Your instructions -
Using the listing below, please gather every line containing the word "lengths".

==== Data excerpts

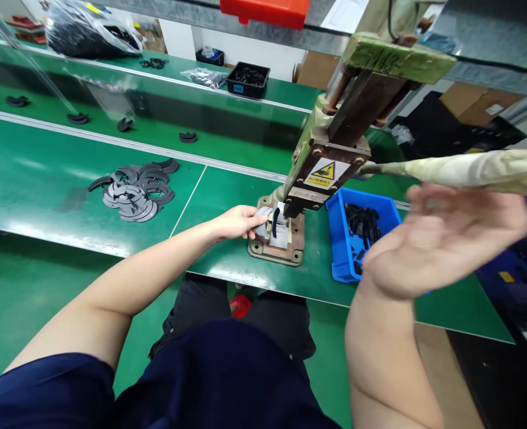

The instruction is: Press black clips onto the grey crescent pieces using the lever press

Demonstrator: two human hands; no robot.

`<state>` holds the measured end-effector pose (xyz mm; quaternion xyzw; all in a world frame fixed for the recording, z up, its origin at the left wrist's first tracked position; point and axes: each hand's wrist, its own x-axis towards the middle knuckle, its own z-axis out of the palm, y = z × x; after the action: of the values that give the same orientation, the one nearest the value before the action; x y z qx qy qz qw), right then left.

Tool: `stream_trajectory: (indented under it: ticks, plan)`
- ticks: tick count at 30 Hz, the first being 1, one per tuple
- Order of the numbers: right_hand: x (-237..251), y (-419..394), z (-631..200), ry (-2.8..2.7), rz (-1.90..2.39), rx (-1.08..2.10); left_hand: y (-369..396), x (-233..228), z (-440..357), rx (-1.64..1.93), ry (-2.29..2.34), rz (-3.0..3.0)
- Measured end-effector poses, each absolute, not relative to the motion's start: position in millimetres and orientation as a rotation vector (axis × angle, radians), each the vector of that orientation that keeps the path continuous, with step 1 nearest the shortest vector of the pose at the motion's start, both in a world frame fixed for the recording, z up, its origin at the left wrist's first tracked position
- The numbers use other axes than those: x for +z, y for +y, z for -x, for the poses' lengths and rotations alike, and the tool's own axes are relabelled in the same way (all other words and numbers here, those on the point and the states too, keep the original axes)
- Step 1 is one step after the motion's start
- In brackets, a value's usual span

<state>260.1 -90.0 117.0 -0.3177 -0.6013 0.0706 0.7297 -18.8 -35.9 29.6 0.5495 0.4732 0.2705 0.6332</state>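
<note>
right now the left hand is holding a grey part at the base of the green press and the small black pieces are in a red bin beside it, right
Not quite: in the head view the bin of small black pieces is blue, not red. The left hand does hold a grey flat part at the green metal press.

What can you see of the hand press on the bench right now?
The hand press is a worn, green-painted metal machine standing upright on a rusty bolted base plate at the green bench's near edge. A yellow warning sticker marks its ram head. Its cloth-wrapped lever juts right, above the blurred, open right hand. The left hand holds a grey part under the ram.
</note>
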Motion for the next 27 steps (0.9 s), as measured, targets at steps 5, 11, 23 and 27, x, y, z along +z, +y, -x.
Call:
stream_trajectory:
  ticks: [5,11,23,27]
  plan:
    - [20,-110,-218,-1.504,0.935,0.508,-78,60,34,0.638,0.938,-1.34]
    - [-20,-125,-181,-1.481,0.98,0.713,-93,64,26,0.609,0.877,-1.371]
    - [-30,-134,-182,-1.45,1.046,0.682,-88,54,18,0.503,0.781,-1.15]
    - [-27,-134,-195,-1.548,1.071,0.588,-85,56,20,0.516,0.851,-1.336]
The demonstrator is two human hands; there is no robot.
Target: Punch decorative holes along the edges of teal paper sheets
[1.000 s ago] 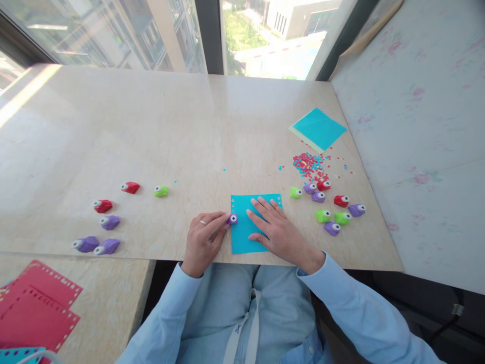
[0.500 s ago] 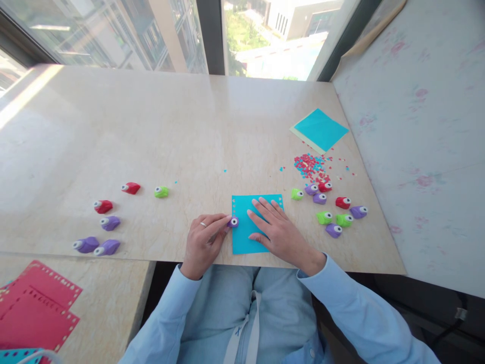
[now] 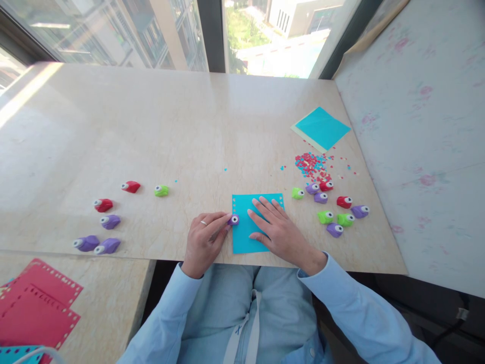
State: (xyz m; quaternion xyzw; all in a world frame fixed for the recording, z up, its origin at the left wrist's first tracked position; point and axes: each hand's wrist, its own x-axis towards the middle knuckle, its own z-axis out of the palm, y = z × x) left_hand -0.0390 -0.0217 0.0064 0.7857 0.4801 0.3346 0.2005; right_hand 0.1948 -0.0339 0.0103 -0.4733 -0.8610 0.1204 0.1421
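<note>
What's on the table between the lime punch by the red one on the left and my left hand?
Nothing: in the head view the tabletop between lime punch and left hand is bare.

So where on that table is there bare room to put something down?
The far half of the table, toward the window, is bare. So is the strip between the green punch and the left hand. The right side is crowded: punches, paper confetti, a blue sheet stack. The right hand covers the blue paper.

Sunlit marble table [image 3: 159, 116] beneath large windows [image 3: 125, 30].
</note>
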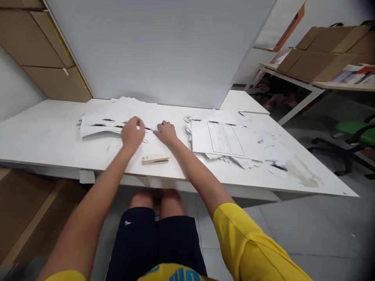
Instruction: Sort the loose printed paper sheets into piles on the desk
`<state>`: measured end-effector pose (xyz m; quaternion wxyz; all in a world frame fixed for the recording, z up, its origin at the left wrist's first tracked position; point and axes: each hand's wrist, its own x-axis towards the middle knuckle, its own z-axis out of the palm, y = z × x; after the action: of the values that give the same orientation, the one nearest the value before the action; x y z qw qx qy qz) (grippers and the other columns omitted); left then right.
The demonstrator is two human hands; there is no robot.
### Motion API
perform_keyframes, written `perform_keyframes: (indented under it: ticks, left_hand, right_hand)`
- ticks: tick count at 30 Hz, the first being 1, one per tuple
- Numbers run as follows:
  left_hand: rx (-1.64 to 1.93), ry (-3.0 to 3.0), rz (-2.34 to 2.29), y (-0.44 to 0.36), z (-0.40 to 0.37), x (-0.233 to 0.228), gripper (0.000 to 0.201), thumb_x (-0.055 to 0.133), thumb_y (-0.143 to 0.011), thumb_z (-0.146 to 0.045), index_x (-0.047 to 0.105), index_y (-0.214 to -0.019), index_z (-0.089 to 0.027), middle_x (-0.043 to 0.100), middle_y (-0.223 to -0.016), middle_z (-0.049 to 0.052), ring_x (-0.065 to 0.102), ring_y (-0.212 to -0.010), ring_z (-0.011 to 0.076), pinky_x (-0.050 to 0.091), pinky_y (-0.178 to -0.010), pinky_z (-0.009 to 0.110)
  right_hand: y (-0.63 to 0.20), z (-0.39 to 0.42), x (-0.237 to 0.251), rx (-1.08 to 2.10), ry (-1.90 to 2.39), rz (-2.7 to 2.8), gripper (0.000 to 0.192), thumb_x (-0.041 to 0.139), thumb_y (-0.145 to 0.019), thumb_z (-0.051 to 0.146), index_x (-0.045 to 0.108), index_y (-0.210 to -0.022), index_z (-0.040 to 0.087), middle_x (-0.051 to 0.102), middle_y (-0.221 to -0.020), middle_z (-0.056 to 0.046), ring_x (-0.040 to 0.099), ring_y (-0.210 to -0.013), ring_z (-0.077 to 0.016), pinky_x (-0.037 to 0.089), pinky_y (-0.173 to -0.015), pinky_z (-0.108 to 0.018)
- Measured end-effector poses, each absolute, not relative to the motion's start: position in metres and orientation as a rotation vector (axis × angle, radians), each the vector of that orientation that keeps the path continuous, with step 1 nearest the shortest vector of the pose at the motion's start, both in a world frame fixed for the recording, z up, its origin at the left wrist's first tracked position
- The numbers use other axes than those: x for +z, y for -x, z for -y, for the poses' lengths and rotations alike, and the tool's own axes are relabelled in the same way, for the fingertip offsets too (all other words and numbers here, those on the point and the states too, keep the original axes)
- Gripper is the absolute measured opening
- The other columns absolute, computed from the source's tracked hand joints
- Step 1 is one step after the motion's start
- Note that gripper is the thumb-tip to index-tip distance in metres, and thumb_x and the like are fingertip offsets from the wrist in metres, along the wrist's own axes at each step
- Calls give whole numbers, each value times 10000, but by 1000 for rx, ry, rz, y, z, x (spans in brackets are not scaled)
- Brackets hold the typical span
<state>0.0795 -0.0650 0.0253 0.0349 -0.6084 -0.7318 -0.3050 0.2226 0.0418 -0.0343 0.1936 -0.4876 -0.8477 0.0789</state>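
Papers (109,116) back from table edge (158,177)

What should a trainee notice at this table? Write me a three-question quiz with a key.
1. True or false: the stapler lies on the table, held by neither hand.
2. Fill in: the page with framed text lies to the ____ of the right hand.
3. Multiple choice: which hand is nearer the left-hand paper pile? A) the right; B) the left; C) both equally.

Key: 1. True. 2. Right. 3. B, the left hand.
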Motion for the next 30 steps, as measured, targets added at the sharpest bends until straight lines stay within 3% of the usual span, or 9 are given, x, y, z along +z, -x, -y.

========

Completed exercise -
- The numbers use other axes than those: x for +z, y for +y, z for -x, for the poses' lengths and rotations alike, and the tool's own axes are relabelled in the same way (all other words and numbers here, those on the point and the states too, keep the original axes)
- The numbers use other axes than those: x for +z, y for -x, z for -y, for the poses' lengths and rotations alike, and the tool's own axes are relabelled in the same way, for the fingertip offsets too (all other words and numbers here, those on the point and the states too, keep the original axes)

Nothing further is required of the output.